• **YOUR OBJECTIVE**: Repeat word for word every line of the data below, from the first through the line containing "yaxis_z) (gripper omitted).", and stop there.
....
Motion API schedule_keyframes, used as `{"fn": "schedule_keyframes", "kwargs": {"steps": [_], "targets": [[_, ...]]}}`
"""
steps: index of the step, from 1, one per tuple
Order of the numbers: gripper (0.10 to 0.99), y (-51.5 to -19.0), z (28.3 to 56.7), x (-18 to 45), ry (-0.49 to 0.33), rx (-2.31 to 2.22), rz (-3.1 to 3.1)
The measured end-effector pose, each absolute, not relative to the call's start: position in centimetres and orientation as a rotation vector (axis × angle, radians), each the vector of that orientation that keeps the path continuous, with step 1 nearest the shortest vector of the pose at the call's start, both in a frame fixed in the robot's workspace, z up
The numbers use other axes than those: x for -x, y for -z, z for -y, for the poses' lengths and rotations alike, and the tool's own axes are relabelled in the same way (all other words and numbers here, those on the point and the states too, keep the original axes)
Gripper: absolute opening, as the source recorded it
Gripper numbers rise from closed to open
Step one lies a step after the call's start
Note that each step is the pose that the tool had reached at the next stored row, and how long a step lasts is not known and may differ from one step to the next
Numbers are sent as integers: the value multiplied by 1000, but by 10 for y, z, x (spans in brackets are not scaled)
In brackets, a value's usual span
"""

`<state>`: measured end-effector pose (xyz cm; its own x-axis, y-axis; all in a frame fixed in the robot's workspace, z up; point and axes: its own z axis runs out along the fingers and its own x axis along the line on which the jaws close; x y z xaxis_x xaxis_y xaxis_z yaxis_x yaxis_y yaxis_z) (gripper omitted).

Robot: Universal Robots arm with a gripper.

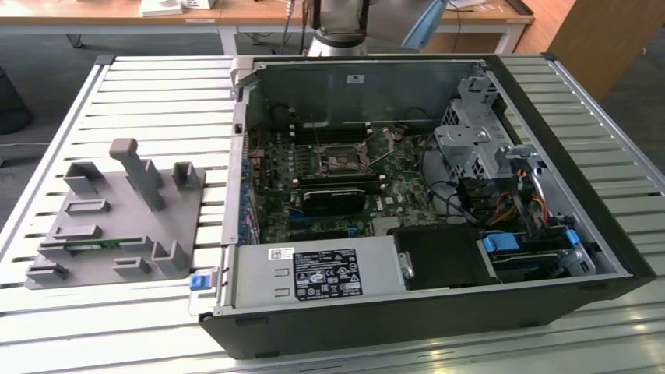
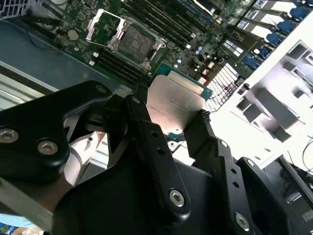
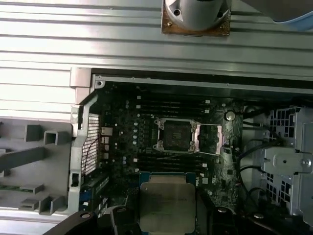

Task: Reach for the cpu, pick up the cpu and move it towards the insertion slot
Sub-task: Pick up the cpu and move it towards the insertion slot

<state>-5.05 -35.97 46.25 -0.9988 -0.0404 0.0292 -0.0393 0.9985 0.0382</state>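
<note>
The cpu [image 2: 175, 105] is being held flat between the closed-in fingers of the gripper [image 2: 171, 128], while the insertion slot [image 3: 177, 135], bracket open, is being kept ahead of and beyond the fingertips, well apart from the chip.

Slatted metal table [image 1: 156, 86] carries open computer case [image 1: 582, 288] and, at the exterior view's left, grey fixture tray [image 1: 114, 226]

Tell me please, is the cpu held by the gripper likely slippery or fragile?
Probably slippery: the cpu has a smooth shiny metal top. It looks thin, flat and stiff, so likely light. The gripper holds it by its edges, so a tilt could plausibly loosen it.
</note>
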Motion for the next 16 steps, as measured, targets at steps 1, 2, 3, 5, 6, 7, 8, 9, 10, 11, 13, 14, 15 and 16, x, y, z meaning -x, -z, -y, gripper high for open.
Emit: {"fn": "schedule_keyframes", "kwargs": {"steps": [1,2,3,5,6,7,8,9,10,11,13,14,15,16], "targets": [[545,-461,358,46,58,-62,3110],[545,-460,357,42,59,-62,3110],[545,-458,355,37,59,-62,3110],[545,-455,352,30,59,-62,3111],[545,-454,351,27,59,-62,3111],[545,-453,349,25,59,-62,3111],[545,-452,348,23,59,-62,3111],[545,-451,347,22,59,-62,3112],[545,-451,347,22,59,-62,3112],[545,-451,347,22,59,-62,3112],[545,-451,347,22,59,-62,3112],[545,-451,347,22,59,-62,3112],[545,-451,347,22,59,-62,3112],[545,-451,347,22,60,-62,3112]]}}
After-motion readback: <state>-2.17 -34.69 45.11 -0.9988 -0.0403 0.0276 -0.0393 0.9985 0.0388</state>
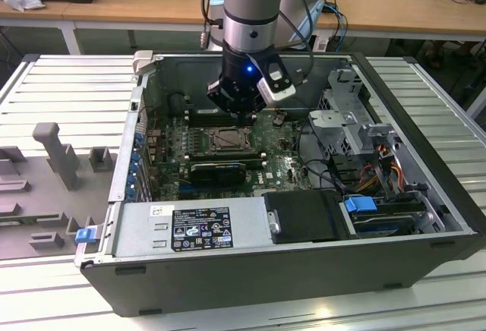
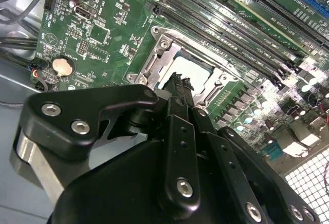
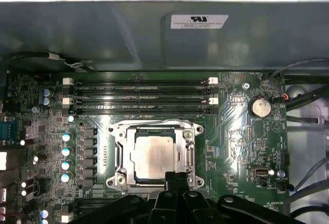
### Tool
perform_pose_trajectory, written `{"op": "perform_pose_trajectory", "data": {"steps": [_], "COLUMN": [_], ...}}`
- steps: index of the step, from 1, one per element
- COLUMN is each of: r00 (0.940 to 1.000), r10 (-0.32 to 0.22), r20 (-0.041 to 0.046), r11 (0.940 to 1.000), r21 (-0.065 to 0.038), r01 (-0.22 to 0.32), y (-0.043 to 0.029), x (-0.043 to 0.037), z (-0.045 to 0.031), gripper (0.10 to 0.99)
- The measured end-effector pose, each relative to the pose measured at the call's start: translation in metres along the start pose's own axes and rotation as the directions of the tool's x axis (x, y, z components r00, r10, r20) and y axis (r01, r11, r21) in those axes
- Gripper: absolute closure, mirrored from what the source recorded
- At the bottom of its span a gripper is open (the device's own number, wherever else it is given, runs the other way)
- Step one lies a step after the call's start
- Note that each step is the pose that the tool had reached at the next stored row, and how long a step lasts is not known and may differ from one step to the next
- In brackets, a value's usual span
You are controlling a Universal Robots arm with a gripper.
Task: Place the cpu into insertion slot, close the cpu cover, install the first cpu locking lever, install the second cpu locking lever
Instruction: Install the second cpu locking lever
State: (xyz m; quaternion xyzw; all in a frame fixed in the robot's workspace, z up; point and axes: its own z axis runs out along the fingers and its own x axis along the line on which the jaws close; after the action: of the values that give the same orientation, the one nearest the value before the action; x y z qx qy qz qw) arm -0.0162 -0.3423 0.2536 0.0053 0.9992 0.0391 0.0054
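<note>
cpu (image 3: 156, 153) sits in the insertion slot (image 3: 119, 158), cpu cover (image 3: 189, 154) down around it. Memory slots (image 3: 139, 94) run just beside the slot. In the exterior view, gripper (image 1: 241, 115) hangs over the slot inside the computer case (image 1: 304, 270); drive bays (image 1: 357, 118) at that view's right.

A ribbed metal table (image 1: 68, 88) carries the open computer case (image 1: 304, 259) lying on its side — and, towards the exterior view's left, a grey fixture plate (image 1: 30, 194) with upright blocks — while wooden desks (image 1: 152, 1) stand behind it.
</note>
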Motion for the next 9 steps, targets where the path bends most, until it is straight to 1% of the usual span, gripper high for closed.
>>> {"op": "perform_pose_trajectory", "data": {"steps": [6,9], "r00": [1.0000,1.0000], "r10": [0.000,0.000], "r20": [-0.0001,-0.0010], "r11": [1.0000,1.0000], "r21": [0.000,-0.001], "r01": [0.000,0.000], "y": [-0.0071,-0.0143], "x": [-0.0001,-0.0002], "z": [0.0003,0.0006], "gripper": [0.980,0.980]}}
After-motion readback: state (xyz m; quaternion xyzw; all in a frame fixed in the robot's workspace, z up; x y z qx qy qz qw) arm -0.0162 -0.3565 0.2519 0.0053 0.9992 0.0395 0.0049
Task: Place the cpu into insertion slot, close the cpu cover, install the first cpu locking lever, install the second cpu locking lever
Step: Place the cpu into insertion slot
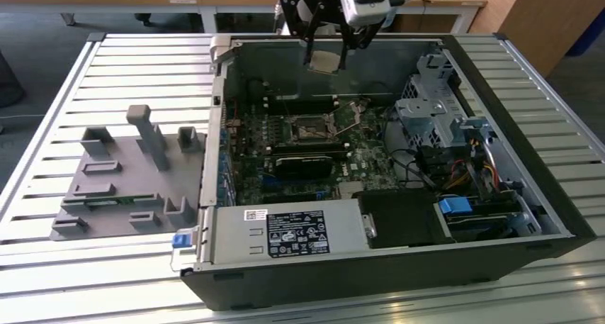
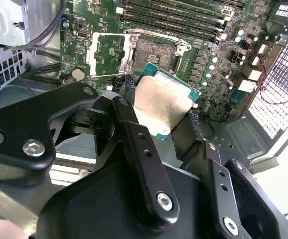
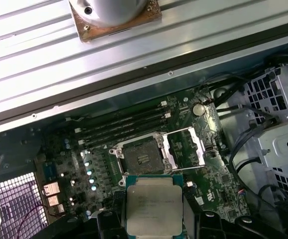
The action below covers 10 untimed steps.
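As the work stands: first step in hand, the carrying of the cpu (image 2: pixel 161 102) to the insertion slot (image 3: pixel 140 157); judged from the bare socket, none of the later steps is done
Hand: the hand (image 1: pixel 328 56) is clamped on the cpu, one finger (image 2: pixel 129 117) against each of two opposite edges; the dull metal top faces both wrist views
Cpu: in the air above the open computer case (image 1: pixel 378 281), well apart from the green circuit board (image 3: pixel 208 164); it touches nothing but the fingers; in the exterior view it hangs nearer the case's far wall than the slot
Insertion slot: empty, dark centre exposed; just beside a row of long memory slots (image 3: pixel 124 124)
Cpu cover: the cpu cover (image 3: pixel 186 147) stands open, lying beside the slot with board showing through its window
Locking levers: too thin to tell apart with certainty
What the step calls for (judgement): chip brought square over the socket, edges parallel to the rim; lowered flat, without tilt; fingers kept off the open cover
Risk (judgement): a skewed descent could damage the socket contacts
Surroundings: case on a slatted counter (image 1: pixel 57 281); grey fixture (image 1: pixel 123 175) on the exterior view's left
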Motion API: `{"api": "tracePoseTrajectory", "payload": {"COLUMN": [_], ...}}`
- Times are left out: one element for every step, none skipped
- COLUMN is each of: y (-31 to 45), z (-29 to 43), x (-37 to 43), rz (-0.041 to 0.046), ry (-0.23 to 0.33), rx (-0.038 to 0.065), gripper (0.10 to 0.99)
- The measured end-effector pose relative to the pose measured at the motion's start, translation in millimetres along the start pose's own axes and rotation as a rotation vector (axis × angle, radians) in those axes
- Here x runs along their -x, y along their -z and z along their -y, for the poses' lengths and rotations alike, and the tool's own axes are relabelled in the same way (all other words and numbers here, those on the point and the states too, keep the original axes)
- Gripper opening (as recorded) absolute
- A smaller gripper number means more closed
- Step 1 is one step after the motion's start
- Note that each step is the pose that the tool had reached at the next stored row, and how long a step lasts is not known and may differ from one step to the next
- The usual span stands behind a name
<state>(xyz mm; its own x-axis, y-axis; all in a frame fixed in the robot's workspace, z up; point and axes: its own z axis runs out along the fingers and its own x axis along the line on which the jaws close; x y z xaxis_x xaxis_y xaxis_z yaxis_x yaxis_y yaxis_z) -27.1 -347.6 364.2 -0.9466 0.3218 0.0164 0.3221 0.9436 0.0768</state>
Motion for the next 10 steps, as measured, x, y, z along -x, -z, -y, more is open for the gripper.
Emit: {"api": "tracePoseTrajectory", "payload": {"y": [-0.1,-0.1,-0.2,-0.2,-0.3,-0.3,-0.4,-0.4,-0.5,-0.5], "z": [0.0,0.0,0.0,0.0,0.0,0.0,0.0,0.0,0.0,0.0], "x": [0.0,0.0,0.0,0.0,0.0,0.0,0.0,0.0,0.0,0.0], "rz": [0.0002,0.0005,0.0007,0.0009,0.0012,0.0014,0.0016,0.0019,0.0021,0.0024], "ry": [-0.003,-0.006,-0.009,-0.012,-0.015,-0.018,-0.021,-0.024,-0.027,-0.030], "rx": [0.000,0.000,0.000,0.000,0.000,0.000,0.000,0.000,0.000,0.000], "gripper": [0.541,0.541,0.541,0.541,0.541,0.541,0.541,0.541,0.541,0.541]}}
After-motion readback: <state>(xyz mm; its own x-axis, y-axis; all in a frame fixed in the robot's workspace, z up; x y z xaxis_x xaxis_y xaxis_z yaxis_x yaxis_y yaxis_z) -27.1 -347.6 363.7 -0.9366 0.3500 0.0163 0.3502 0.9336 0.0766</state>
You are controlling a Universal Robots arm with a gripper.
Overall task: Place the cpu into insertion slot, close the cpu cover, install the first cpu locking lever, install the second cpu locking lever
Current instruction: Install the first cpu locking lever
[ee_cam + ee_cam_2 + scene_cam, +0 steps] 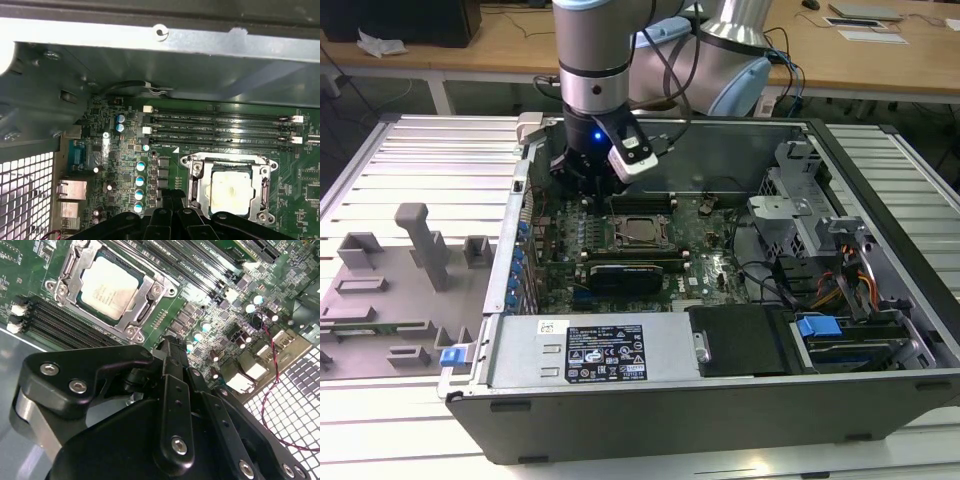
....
• **SOLUTION TO THIS PROBLEM**:
Motion API schedule_keyframes, used as `{"fn": "schedule_keyframes", "kwargs": {"steps": [_], "targets": [[_, ...]]}}`
"""
steps: index of the step, from 1, one per tuple
Order of the numbers: gripper (0.10 to 0.99), y (-51.5 to -19.0), z (28.3 to 56.7), x (-18 to 45), ry (-0.49 to 0.33), rx (-2.31 to 2.22), rz (-3.1 to 3.1)
The measured end-effector pose, each absolute, not relative to the call's start: position in centimetres and orientation as a rotation vector (axis × angle, radians), each the vector of that orientation that keeps the path continuous, with step 1 nearest the shortest vector of the pose at the call's start, both in a frame fixed in the robot's workspace, z up
The numbers use other axes than those: x for -x, y for -z, z for -y, for the poses' lengths and rotations alike, and the tool's own axes are relabelled in the same way (all other words and numbers here, those on the point and the states too, keep the original axes)
Gripper: absolute opening, as the source recorded it
Gripper numbers rise from closed to open
Step one lies a step after the call's start
Note that each step is the pose that the tool had reached at the next stored row, and how long a step lasts is not known and may differ from one step to the next
Numbers are sent as integers: the value multiplied by 1000, but by 10 for y, z, x (spans in brackets are not scaled)
In brackets, a value's usual span
"""

`<state>`: measured end-effector pose (xyz cm; its own x-axis, y-axis; all in a frame fixed in the robot's workspace, z up; point and axes: its own z axis runs out along the fingers and its own x axis along the line on which the jaws close; x y z xaxis_x xaxis_y xaxis_z yaxis_x yaxis_y yaxis_z) (gripper omitted).

No more work is required for the exercise.